> [What you need to do]:
Please return exactly the lines from the top of the data through the line that contains "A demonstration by", and skip all pictures.

> [Dataset extract]:
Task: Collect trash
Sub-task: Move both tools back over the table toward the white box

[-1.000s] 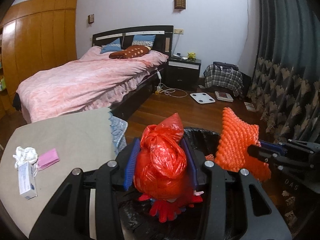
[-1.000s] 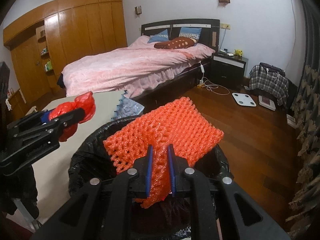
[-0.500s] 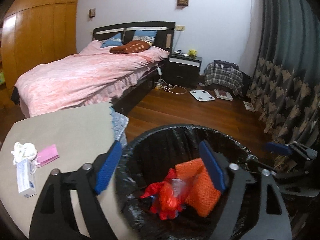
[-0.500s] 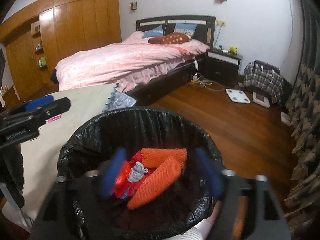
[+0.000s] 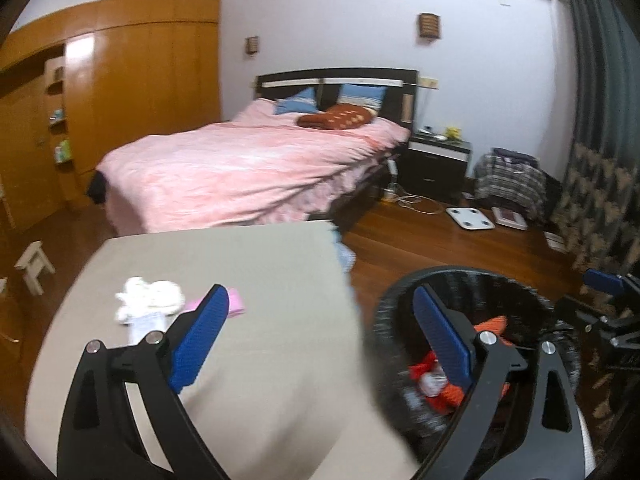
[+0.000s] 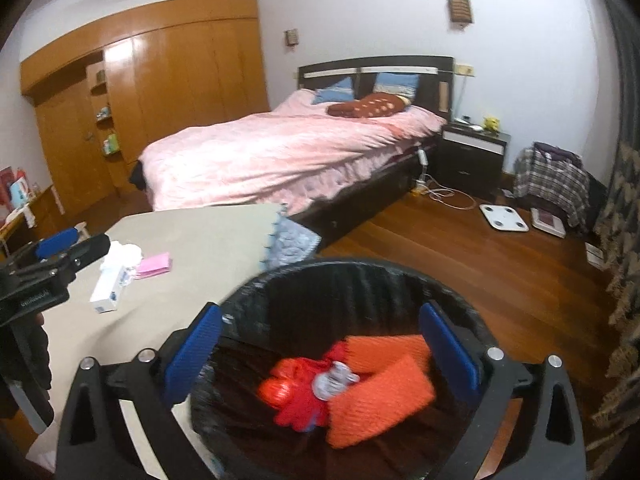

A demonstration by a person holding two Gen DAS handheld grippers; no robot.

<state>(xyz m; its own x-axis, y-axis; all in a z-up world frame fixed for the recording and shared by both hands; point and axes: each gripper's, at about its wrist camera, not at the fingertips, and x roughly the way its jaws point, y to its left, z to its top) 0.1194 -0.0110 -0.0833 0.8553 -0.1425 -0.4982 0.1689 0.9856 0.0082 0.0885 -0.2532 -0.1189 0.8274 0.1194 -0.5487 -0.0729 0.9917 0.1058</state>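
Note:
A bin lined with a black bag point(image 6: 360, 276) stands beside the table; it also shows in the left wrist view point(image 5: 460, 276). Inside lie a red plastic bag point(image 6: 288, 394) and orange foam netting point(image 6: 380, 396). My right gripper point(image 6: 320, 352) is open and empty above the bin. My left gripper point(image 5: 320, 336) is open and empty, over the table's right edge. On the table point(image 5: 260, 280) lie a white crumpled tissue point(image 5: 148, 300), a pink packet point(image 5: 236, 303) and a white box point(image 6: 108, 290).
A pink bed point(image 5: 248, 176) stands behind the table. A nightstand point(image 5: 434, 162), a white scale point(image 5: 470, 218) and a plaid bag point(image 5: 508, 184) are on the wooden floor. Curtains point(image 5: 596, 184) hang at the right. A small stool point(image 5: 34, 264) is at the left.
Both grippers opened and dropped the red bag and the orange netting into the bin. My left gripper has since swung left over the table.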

> [Response to the task]:
Task: Collect trash
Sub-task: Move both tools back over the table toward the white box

[-1.000s] 
[-1.000s] 
[-0.500s] 
[-0.500s] 
[+0.000s] 
[+0.000s] 

A demonstration by a person holding two Gen DAS handheld grippers; no robot.

The answer has now been finished.